**PROVIDED DATA**.
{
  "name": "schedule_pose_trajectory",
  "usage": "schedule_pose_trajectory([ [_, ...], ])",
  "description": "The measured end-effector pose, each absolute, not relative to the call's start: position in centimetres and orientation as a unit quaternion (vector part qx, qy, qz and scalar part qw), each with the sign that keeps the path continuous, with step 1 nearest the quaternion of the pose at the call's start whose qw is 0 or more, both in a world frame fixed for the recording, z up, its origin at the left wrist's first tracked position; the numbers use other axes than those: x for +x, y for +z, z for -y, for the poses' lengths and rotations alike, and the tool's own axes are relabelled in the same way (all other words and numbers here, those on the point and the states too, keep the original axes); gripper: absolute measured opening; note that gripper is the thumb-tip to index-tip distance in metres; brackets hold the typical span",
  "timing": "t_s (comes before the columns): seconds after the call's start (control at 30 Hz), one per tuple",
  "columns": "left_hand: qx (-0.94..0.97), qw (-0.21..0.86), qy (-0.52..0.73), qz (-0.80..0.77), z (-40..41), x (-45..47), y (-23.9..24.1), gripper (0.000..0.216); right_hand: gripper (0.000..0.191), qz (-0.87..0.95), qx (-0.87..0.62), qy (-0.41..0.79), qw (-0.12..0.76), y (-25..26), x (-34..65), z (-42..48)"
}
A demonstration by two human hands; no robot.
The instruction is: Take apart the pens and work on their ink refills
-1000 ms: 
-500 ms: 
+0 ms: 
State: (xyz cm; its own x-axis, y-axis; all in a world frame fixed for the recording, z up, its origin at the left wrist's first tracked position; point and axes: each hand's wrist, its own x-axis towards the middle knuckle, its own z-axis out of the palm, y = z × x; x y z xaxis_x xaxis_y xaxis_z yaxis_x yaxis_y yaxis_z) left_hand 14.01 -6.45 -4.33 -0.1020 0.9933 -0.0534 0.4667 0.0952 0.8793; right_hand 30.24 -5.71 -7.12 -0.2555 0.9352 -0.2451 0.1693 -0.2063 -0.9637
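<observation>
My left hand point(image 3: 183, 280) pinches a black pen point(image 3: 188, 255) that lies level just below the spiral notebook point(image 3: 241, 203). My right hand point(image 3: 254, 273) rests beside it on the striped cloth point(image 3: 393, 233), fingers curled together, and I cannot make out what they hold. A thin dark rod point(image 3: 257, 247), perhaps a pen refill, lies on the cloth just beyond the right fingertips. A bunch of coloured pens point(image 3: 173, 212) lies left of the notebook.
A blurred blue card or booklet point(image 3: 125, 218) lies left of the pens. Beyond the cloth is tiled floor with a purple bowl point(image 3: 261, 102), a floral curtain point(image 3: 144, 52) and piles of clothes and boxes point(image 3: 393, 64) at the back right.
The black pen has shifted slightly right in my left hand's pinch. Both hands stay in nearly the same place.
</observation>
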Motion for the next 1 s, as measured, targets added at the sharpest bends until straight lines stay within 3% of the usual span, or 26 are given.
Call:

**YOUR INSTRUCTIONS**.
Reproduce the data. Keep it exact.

**SOLUTION FOR THIS PROBLEM**.
{
  "name": "schedule_pose_trajectory",
  "usage": "schedule_pose_trajectory([ [_, ...], ])",
  "description": "The measured end-effector pose, each absolute, not relative to the call's start: position in centimetres and orientation as a unit quaternion (vector part qx, qy, qz and scalar part qw), each with the sign that keeps the path continuous, with step 1 nearest the quaternion of the pose at the call's start whose qw is 0 or more, both in a world frame fixed for the recording, z up, its origin at the left wrist's first tracked position; the numbers use other axes than those: x for +x, y for +z, z for -y, for the poses' lengths and rotations alike, and the tool's own axes are relabelled in the same way (all other words and numbers here, those on the point and the states too, keep the original axes); gripper: absolute measured opening; note that gripper is the thumb-tip to index-tip distance in metres; brackets hold the typical span",
  "timing": "t_s (comes before the columns): seconds after the call's start (control at 30 Hz), one per tuple",
  "columns": "left_hand: qx (-0.94..0.97), qw (-0.21..0.86), qy (-0.52..0.73), qz (-0.80..0.77), z (-40..41), x (-45..47), y (-23.9..24.1), gripper (0.000..0.216); right_hand: gripper (0.000..0.191), qz (-0.87..0.95), qx (-0.87..0.62), qy (-0.41..0.79), qw (-0.12..0.76), y (-25..26), x (-34..65), z (-42..48)"
}
A demonstration by two human hands; no robot.
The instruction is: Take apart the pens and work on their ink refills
-1000 ms: 
-500 ms: 
+0 ms: 
State: (xyz cm; its own x-axis, y-axis; all in a world frame fixed for the recording, z up, its origin at the left wrist's first tracked position; point and axes: each hand's wrist, its own x-axis towards the middle knuckle, its own z-axis out of the palm, y = z × x; x y z xaxis_x xaxis_y xaxis_z yaxis_x yaxis_y yaxis_z) left_hand 14.01 -6.45 -4.33 -0.1020 0.9933 -0.0534 0.4667 0.0952 0.8793; right_hand 30.24 -5.71 -7.12 -0.2555 0.9352 -0.2451 0.1693 -0.2063 -0.9637
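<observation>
My left hand point(image 3: 183, 280) pinches a black pen point(image 3: 188, 255) that lies level just below the spiral notebook point(image 3: 241, 203). My right hand point(image 3: 254, 273) rests beside it on the striped cloth point(image 3: 393, 233), fingers curled together, and I cannot make out what they hold. A thin dark rod point(image 3: 257, 247), perhaps a pen refill, lies on the cloth just beyond the right fingertips. A bunch of coloured pens point(image 3: 173, 212) lies left of the notebook.
A blurred blue card or booklet point(image 3: 125, 218) lies left of the pens. Beyond the cloth is tiled floor with a purple bowl point(image 3: 261, 102), a floral curtain point(image 3: 144, 52) and piles of clothes and boxes point(image 3: 393, 64) at the back right.
The black pen has shifted slightly right in my left hand's pinch. Both hands stay in nearly the same place.
</observation>
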Motion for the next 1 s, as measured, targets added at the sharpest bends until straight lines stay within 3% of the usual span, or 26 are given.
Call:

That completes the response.